Hasta hace tres años Silvia vivía sola en un apartamento cercano. Llevaba 15 años viviendo allí, desde que enviudó, pero con el tiempo fue mermando su salud y contrajo poliartritis reumatoide, enfermedad que produce intensos dolores. Magdalena y Florin iban diariamente a su casa con comida para ella, le hacían las compras y le telefoneaban cinco veces al día. Con todo, cuenta Magdalena, “a menudo olvidaba tomar sus pastillas y se negaba a comer”.
Cuando cumplió 80 años Silvia se sentía tan mal, que la pareja tuvo que llamar una ambulancia tres veces en una semana. Después de eso decidieron que era hora de llevar a la anciana a vivir a su casa.

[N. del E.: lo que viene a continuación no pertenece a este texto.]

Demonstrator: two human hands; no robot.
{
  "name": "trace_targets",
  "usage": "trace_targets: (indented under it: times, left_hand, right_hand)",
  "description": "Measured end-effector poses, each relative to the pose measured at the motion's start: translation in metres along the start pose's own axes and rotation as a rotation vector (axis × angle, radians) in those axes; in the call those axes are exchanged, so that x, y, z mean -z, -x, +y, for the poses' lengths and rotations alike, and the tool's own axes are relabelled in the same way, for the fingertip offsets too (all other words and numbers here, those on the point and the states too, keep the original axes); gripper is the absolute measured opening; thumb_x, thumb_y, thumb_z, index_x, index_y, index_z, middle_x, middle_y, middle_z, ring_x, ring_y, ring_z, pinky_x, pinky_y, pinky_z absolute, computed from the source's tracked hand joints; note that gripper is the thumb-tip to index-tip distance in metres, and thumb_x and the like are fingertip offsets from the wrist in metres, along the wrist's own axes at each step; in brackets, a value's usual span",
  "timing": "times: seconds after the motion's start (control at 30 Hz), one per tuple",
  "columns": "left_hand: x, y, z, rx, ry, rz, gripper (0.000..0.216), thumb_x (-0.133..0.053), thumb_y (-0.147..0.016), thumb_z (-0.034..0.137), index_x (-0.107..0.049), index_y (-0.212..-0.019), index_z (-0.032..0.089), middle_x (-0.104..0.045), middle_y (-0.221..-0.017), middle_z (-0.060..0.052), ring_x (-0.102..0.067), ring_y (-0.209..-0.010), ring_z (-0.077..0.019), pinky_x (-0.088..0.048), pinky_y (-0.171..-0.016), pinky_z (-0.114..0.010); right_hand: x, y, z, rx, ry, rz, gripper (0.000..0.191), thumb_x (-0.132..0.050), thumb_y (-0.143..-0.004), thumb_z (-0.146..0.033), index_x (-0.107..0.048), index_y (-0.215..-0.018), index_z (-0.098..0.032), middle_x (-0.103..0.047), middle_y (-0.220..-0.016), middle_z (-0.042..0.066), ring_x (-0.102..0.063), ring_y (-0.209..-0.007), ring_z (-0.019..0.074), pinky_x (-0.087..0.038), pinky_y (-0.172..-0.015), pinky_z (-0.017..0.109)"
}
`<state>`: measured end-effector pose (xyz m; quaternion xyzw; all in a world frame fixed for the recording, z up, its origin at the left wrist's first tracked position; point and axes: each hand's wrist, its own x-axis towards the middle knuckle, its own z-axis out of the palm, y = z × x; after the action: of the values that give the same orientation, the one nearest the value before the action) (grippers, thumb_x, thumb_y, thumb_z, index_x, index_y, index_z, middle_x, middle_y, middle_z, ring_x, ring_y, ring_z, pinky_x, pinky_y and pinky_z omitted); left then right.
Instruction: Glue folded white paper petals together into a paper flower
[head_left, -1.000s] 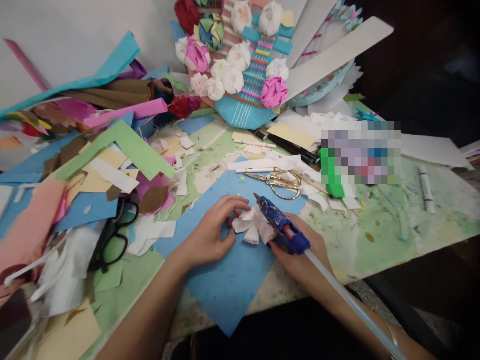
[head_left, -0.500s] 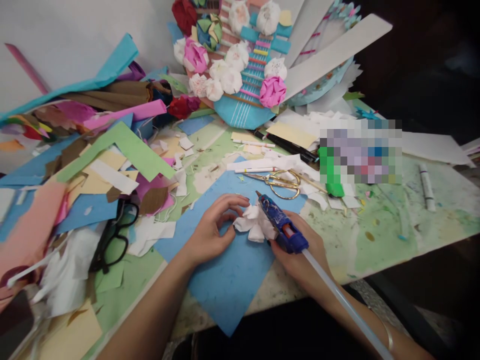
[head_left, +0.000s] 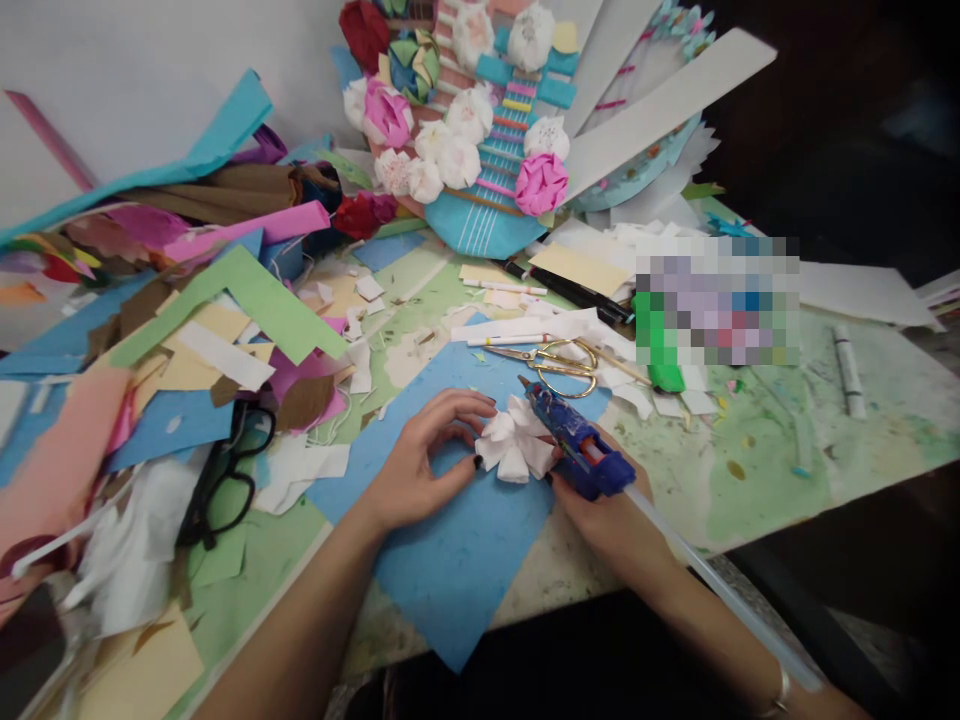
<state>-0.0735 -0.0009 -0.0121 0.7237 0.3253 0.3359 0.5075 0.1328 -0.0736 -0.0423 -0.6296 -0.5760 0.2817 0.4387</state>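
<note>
Gluing step, I judge. My left hand point(head_left: 420, 462) pinches the white flower point(head_left: 516, 448) on blue sheet point(head_left: 457, 560); right hand point(head_left: 600, 505) grips glue gun point(head_left: 576, 448) at its 3 o'clock. Next: careful nozzle placement.

both forearms reach in from the lower edge, bare, and converge toward the middle. the left hand point(head_left: 424, 465) lies palm down, fingers arched, thumb and fingertips pinched together. the right hand point(head_left: 600, 500) is curled closed in a grip, wrist low, a bangle further up the arm.
</note>
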Motion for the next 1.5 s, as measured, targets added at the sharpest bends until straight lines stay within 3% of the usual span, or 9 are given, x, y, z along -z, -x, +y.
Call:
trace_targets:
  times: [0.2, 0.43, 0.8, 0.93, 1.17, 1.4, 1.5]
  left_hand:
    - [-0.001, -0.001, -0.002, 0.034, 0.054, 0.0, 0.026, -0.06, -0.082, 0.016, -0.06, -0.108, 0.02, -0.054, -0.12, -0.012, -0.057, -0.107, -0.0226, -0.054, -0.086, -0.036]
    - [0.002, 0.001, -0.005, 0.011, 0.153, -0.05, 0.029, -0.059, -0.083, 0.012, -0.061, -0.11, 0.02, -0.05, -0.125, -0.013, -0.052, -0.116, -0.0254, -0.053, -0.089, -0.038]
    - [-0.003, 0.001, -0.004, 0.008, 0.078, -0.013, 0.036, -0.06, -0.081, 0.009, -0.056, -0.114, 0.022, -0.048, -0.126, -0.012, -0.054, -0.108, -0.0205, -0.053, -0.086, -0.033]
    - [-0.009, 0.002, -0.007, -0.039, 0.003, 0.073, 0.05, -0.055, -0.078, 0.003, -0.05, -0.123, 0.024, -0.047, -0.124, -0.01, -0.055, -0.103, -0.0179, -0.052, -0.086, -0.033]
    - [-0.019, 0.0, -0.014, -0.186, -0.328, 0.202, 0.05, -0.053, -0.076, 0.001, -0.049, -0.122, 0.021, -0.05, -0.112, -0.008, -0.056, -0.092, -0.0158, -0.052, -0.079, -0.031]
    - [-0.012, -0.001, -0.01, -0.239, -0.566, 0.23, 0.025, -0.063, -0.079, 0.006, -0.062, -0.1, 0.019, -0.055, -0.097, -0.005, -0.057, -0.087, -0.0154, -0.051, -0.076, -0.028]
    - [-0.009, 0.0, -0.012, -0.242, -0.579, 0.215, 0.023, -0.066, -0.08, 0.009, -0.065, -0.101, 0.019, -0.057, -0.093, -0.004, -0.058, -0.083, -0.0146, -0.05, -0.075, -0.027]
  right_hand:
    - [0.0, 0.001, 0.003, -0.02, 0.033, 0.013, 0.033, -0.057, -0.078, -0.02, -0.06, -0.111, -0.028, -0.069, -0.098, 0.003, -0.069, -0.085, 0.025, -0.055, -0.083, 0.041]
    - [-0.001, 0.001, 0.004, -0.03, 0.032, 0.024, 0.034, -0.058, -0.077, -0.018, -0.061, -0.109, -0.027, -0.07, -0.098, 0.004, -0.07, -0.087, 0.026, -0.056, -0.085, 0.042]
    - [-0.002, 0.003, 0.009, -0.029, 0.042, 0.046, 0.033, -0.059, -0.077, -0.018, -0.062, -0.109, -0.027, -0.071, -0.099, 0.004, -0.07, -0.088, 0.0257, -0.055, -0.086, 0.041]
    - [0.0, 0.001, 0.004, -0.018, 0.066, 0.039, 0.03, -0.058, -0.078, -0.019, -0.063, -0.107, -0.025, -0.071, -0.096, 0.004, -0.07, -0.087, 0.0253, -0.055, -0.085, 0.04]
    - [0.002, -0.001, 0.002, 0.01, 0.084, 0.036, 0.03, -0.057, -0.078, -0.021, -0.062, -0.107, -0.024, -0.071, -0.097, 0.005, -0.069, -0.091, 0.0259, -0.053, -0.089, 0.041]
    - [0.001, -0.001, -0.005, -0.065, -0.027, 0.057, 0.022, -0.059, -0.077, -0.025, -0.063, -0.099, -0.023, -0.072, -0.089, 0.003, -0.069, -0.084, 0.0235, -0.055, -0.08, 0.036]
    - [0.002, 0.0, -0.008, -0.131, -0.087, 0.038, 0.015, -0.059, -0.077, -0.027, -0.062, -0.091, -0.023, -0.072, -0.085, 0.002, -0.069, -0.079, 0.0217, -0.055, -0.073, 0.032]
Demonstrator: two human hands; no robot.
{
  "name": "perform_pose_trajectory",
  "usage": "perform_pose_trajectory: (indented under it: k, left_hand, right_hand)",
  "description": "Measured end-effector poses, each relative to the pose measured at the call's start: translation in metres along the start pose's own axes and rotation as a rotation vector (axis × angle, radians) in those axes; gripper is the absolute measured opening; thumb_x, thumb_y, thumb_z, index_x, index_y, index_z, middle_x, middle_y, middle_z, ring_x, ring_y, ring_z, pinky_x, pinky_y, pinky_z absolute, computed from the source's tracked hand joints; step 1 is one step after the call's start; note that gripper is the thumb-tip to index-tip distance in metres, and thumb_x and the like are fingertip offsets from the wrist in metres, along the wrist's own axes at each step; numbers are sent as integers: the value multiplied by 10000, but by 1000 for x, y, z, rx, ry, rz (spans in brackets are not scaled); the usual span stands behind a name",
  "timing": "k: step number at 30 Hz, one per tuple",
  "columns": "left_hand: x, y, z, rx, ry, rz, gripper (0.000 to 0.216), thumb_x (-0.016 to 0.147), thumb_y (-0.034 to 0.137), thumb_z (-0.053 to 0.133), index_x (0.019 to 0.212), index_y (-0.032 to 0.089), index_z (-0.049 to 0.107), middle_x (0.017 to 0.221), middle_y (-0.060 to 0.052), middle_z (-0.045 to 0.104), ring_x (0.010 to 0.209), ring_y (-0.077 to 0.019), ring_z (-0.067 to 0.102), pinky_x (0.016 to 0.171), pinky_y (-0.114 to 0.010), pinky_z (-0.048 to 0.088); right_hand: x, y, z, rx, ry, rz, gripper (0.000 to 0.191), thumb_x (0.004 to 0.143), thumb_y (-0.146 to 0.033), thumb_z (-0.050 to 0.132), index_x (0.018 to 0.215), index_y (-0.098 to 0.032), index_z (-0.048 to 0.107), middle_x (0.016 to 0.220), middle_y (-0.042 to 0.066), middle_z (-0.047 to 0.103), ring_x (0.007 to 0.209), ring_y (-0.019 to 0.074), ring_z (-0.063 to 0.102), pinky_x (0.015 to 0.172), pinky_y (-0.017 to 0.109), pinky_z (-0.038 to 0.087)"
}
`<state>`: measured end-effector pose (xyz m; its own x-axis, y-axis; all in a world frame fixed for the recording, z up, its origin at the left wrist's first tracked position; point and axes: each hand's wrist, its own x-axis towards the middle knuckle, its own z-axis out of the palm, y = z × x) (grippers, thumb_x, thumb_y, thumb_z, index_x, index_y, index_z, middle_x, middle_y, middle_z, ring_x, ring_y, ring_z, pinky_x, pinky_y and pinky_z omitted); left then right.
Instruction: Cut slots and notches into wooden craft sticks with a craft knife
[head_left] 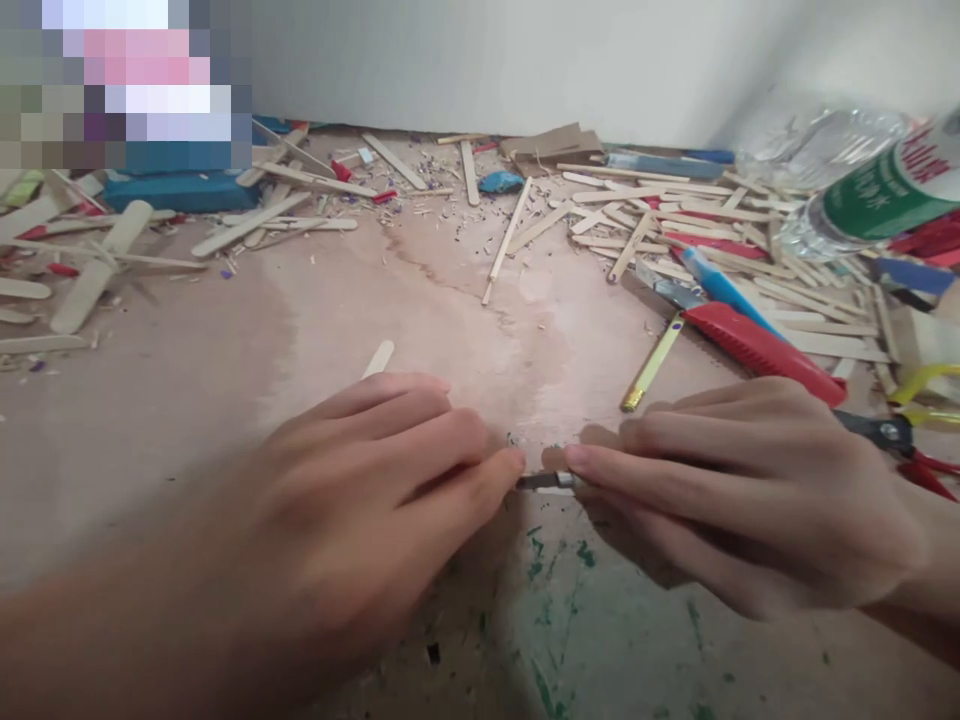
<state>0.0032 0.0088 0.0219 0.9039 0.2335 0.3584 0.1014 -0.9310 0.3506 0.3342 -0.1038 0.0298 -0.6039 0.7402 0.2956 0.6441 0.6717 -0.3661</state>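
Head view, left to right: loose craft sticks [97,270] are scattered far left; the left hand [375,480] is laid flat over a stick [379,358], fingers narrowed toward a small blade [546,481] pinched in the right hand [750,480] at near centre. A pencil [651,365] and red cutter [761,350] lie right. Cutting is judged to be in progress; whether the stick is severed cannot be told
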Motion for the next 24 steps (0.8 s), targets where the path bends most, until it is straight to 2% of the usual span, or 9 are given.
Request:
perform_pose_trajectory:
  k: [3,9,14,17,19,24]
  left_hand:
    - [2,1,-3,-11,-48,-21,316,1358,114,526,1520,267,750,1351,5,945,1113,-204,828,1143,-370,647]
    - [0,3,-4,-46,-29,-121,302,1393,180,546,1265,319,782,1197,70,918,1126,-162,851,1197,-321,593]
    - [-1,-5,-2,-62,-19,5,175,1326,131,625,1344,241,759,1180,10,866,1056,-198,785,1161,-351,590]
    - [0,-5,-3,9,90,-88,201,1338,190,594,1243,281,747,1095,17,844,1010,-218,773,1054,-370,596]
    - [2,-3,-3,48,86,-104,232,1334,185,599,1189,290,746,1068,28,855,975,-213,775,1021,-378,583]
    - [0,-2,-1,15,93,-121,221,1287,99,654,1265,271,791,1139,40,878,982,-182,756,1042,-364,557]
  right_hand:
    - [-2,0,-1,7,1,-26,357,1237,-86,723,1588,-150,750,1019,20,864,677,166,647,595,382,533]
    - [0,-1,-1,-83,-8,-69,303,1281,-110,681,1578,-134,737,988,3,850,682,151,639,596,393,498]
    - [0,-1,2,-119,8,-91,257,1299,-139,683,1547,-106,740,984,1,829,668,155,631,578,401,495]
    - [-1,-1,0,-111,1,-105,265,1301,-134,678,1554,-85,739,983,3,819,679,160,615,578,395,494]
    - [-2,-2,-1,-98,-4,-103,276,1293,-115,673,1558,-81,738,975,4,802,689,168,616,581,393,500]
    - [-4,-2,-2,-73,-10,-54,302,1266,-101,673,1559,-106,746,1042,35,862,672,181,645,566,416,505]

Las dos hijas de la pareja ya eran adultas y vivían lejos, así que Silvia podría tener una habitación propia en la cual guardar sus cosas y sus recuerdos. Magdalena y Florin empezaron a prepararle las comidas, y se aseguraban de que tomara las medicinas. Al cabo de tres semanas, Silvia se sentía mucho mejor.
Compartir la casa con Silvia ha sido la solución perfecta. “Desde que llegó a vivir con nosotros todos estamos más relajados y contentos”, afirma Magdalena. “Es una compañía muy grata. Nos cuenta anécdotas de su juventud y bromea”.
Silvia dice que no extraña vivir sola. Sale a dar paseos con su hijo y su nuera, y la llevan al médico. Sus nietas la visitan con frecuencia en las tardes o los fines de semana. “Ésa es mi mayor alegría, cuando vienen mis nietas y estamos todos juntos”, expresa Silvia. “Es una sensación maravillosa tener a toda la familia alrededor y saber que una no se encuentra sola”.